Day 6. North Sound: Serious Water Day + Necker Wildlife Moment
North Sound is built for a high-end water day because conditions are typically calm and the distances are short. We’ll have your crew run this like a private resort: dive/snorkel sessions in the morning when visibility is best, toys staged and ready, and a relaxed lunch that doesn’t interrupt the fun. If you can arrange access, a Necker visit adds a genuinely different layer—this island is famous not just for exclusivity, but for its resident animals (think flamingos, giant tortoises, lemurs) and conservation feel. Even if you only cruise by, it’s a great “only in the BVIs” story. Tonight stays protected and comfortable in the Sound.

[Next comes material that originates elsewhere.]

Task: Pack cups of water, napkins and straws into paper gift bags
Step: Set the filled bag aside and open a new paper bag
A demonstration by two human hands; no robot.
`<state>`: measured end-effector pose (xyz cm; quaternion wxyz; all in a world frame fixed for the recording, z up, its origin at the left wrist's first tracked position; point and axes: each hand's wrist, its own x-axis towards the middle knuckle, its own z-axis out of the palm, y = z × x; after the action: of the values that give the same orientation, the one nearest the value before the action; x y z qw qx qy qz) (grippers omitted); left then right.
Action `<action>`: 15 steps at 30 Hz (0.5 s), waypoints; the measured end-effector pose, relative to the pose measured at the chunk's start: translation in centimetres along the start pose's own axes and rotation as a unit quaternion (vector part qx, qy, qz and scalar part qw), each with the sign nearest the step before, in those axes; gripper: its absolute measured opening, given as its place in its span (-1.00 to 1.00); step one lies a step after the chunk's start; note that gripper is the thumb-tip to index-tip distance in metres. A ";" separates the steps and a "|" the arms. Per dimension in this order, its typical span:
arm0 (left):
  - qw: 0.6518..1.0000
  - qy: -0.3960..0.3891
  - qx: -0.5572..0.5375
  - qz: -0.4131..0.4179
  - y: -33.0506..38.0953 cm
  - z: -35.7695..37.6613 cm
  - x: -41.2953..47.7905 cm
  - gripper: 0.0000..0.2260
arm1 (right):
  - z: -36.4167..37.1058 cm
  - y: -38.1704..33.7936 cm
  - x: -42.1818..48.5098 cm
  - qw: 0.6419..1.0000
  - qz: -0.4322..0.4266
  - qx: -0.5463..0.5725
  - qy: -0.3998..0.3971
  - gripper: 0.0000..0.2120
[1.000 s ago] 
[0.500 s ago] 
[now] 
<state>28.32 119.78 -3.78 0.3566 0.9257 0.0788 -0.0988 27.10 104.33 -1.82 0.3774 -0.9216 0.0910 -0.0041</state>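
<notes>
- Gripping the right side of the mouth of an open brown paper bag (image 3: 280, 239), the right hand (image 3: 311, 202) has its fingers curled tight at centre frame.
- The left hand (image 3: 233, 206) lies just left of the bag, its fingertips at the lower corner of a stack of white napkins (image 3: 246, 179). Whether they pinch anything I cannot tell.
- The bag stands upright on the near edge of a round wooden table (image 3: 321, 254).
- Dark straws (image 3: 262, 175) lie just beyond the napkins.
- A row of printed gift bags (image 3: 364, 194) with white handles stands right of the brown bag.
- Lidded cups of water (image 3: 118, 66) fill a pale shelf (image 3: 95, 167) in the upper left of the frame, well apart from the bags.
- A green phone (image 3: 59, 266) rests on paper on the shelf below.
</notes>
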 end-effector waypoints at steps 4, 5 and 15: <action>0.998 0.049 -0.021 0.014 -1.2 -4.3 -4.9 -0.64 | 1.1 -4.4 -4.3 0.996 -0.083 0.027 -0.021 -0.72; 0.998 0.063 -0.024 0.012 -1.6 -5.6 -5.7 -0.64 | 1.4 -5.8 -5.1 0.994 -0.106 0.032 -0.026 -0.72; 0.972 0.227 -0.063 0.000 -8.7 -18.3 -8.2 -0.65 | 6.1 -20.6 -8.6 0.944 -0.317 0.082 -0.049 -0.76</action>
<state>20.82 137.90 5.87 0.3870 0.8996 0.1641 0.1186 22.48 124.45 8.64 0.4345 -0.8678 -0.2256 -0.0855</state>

Day 7. After-Dinner Hop to Sandy Spit: Sleep in a Postcard
We love this move because it manufactures a perfect morning. After dinner, the yacht repositions to Sandy Spit so you wake up in one of the BVI’s most photographed little islands—white sand, palms, clear shallows, and that “deserted paradise” feeling. Sandy Spit is famous for being tiny and ridiculously pretty; it’s the kind of anchorage where guests wander onto the sand with coffee and forget what day it is. The night here is calm, quiet, and cinematic. Your crew will set up sunrise snorkeling, paddleboards, and a beach drop that feels effortless—because it is.

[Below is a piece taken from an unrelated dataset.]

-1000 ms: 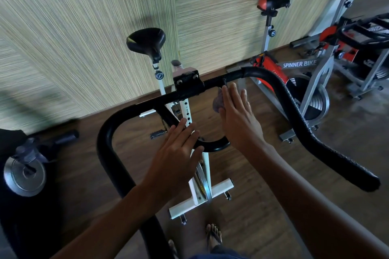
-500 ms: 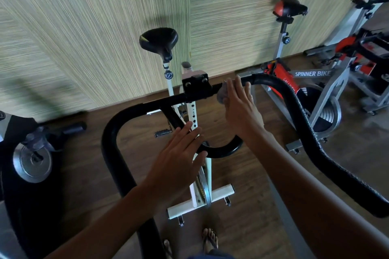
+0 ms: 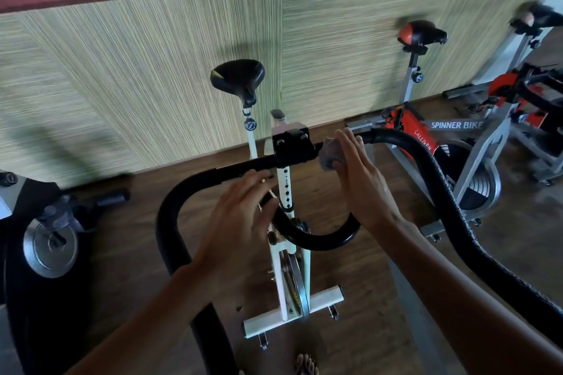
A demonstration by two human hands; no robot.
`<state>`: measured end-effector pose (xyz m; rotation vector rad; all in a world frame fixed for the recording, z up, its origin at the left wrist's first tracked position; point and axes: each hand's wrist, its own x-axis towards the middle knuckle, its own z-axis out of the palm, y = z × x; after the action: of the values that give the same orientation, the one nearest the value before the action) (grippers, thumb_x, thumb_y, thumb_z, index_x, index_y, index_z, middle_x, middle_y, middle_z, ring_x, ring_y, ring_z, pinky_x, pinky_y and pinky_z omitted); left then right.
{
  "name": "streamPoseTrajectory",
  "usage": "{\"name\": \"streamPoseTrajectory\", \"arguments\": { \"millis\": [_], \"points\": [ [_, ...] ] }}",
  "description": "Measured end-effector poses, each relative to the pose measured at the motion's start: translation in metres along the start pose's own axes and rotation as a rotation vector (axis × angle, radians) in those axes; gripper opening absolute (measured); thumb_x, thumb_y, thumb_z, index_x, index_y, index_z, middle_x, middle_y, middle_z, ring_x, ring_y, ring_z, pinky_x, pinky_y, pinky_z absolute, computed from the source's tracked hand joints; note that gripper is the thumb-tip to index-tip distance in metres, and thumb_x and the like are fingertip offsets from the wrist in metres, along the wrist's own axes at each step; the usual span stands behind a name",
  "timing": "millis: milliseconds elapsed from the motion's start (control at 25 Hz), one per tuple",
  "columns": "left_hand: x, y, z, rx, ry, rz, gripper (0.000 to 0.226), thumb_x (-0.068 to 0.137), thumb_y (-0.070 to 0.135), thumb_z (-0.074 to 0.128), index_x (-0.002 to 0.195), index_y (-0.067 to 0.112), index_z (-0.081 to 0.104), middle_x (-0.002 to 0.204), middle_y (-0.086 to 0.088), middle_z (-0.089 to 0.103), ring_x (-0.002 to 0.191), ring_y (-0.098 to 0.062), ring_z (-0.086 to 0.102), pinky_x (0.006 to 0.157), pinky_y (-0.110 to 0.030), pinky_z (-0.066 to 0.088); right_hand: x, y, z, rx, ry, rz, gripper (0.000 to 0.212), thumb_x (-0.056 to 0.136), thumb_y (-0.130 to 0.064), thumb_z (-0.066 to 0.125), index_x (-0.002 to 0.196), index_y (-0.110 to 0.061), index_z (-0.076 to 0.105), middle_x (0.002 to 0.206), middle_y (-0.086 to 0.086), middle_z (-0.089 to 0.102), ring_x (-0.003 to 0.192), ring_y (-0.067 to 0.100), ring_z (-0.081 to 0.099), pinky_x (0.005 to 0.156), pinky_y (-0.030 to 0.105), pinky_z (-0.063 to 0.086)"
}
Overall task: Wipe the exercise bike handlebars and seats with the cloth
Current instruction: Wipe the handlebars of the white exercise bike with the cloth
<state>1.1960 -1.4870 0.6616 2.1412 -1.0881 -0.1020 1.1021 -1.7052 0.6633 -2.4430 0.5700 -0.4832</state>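
A white exercise bike stands in front of me with a black handlebar [image 3: 170, 210] that loops out to both sides. Its black seat [image 3: 239, 77] is beyond, near the wall. My right hand [image 3: 361, 179] presses a small grey cloth [image 3: 330, 154] with straight fingers against the crossbar, just right of the black centre clamp [image 3: 292, 146]. My left hand [image 3: 240, 222] lies flat, fingers extended, over the inner curved bar left of the white stem. It holds nothing.
A red and grey bike marked SPINNER BIKE [image 3: 457, 125] stands at the right, with a red-tipped seat [image 3: 422, 33]. Another bike [image 3: 536, 91] is at the far right. A black machine with a metal disc [image 3: 50, 245] stands at left. A striped wall panel runs behind.
My right hand with the cloth has slid a little up onto the crossbar by the clamp. My left hand moved up and left over the inner bar. The camera shifted.
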Motion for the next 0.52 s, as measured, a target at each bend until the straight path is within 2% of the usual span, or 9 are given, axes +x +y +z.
{"name": "streamPoseTrajectory", "arguments": {
  "millis": [40, 80, 160, 240, 320, 440, 520],
  "points": [
    [0.006, -0.008, -0.005, 0.014, 0.039, -0.010, 0.047, 0.101, 0.043, 0.044, 0.136, 0.016, 0.060, 0.145, 0.004, 0.052, 0.139, -0.010, 0.039, 0.115, -0.029, 0.029, -0.002, -0.005, -0.001, 0.016, 0.005, -0.025, 0.047, 0.104, -0.008, 0.049, 0.150, -0.009, 0.037, 0.163, 0.006, 0.030, 0.151, 0.028, 0.026, 0.105, 0.034, 0.036],
    [0.012, -0.017, -0.010, 0.052, 0.072, -0.007, 0.048, 0.101, 0.045, 0.042, 0.134, 0.015, 0.061, 0.142, 0.003, 0.054, 0.136, -0.012, 0.042, 0.114, -0.029, 0.030, 0.000, -0.011, -0.001, 0.024, 0.003, -0.051, 0.044, 0.104, -0.010, 0.050, 0.147, -0.009, 0.041, 0.163, 0.007, 0.031, 0.151, 0.027, 0.026, 0.104, 0.035, 0.038],
    [0.019, -0.037, -0.014, 0.138, 0.094, -0.002, 0.051, 0.101, 0.046, 0.038, 0.133, 0.014, 0.061, 0.140, 0.000, 0.056, 0.134, -0.018, 0.046, 0.114, -0.039, 0.035, 0.009, -0.018, 0.008, -0.002, -0.016, -0.069, 0.041, 0.104, -0.012, 0.050, 0.145, -0.010, 0.044, 0.163, 0.006, 0.029, 0.152, 0.023, 0.021, 0.110, 0.044, 0.039],
    [0.025, -0.048, -0.015, 0.180, 0.062, -0.017, 0.053, 0.101, 0.046, 0.036, 0.136, 0.013, 0.058, 0.141, -0.003, 0.056, 0.136, -0.023, 0.045, 0.113, -0.050, 0.036, 0.019, -0.024, 0.021, -0.066, -0.056, 0.003, 0.045, 0.105, -0.008, 0.046, 0.149, -0.012, 0.041, 0.165, 0.004, 0.024, 0.153, 0.019, 0.016, 0.113, 0.048, 0.038],
    [0.028, -0.050, -0.011, 0.219, 0.032, -0.018, 0.055, 0.100, 0.047, 0.034, 0.137, 0.012, 0.057, 0.142, -0.005, 0.055, 0.138, -0.025, 0.043, 0.114, -0.055, 0.033, 0.025, -0.034, 0.035, -0.108, -0.075, 0.109, 0.049, 0.104, -0.003, 0.040, 0.152, -0.012, 0.034, 0.167, 0.005, 0.021, 0.154, 0.022, 0.016, 0.111, 0.049, 0.039],
    [0.027, -0.051, -0.006, 0.261, 0.014, -0.012, 0.058, 0.099, 0.049, 0.029, 0.140, 0.016, 0.053, 0.145, -0.002, 0.053, 0.141, -0.021, 0.042, 0.121, -0.053, 0.022, 0.027, -0.051, 0.045, -0.107, 0.042, 0.179, 0.042, 0.106, -0.008, 0.037, 0.148, -0.010, 0.037, 0.159, 0.010, 0.036, 0.146, 0.030, 0.037, 0.100, 0.047, 0.047],
    [0.027, -0.053, -0.005, 0.262, 0.004, -0.016, 0.060, 0.098, 0.051, 0.027, 0.141, 0.018, 0.052, 0.147, -0.001, 0.052, 0.142, -0.020, 0.041, 0.124, -0.047, 0.016, 0.031, -0.056, 0.042, -0.011, 0.193, 0.236, 0.037, 0.107, -0.016, 0.038, 0.144, -0.012, 0.043, 0.147, 0.012, 0.051, 0.130, 0.031, 0.054, 0.089, 0.041, 0.049]
  ]
}}
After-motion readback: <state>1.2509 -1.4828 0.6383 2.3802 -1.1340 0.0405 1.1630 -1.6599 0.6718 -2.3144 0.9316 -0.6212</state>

Day 8. Sandy Spit + Jost Van Dyke: Bubbly Pool to Soggy Dollar
This is a “linger” day—two iconic BVI moments with zero rush. Morning starts at Sandy Spit: beach time or a short hop to Little Jost’s Bubbly Pool, famous for its natural wave-powered “jacuzzi” effect when the swell hits right. By afternoon, you’re in White Bay, Jost Van Dyke—home of the Soggy Dollar, iconic because you wade in from the tender and the whole place is unapologetically barefoot and fun. This is where guests float for hours, sip something cold, and feel like the BVIs are doing what they do best: easy happiness. You’ll sleep back at/near Sandy Spit again for serenity.

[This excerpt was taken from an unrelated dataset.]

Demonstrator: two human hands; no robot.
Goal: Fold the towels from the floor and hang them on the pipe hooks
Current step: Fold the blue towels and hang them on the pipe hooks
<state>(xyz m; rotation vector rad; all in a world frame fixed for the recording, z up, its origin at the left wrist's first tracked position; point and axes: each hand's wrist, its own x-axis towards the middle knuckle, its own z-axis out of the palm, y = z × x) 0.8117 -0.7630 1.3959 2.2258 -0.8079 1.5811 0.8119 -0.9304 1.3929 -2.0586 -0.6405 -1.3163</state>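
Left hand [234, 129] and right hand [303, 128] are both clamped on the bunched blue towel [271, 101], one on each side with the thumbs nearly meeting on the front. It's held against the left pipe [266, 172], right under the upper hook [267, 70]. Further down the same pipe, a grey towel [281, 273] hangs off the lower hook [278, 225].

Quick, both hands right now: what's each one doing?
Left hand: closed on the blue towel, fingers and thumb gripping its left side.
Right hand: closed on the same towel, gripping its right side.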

Day 9. Cane Garden Bay (Tortola): Watersports + Real BVI Beach Life
Cane Garden Bay is famous for being Tortola’s classic beach bay—lively but not chaotic, with a long sandy shoreline and a true Caribbean feel. It’s also one of the better spots for a structured watersports day: the layout is simple, the shoreline is close, and guests can rotate through activities without downtime. We recommend a “menu” approach—wakeboarding/tow toys early, paddleboards and snorkeling mid-day, then a late afternoon beach stretch with cold drinks and music. For something authentically local, Cane Garden Bay also connects to Tortola’s rum-making story—an easy cultural note that feels real, not staged. Night here is relaxed and comfortable.
Day 10. Norman Island Finale → St. Thomas (Yacht Haven Grande)
Norman Island is famous in charter circles for its “pirate legend” reputation and, more importantly, for being a strong final-day playground—great snorkeling spots, caves, and easy water time without a long transit. This is the day to use every toy you haven’t touched yet and squeeze the last drop out of the BVIs. Then it’s a short, clean hop over to St. Thomas for Yacht Haven Grande, a proper superyacht marina that makes departure painless: dock, luggage, quick transfer, and you’re at the airport fast. Guests leave feeling like they pulled off two premium itineraries in one—St. Barths polish and BVI barefoot perfection.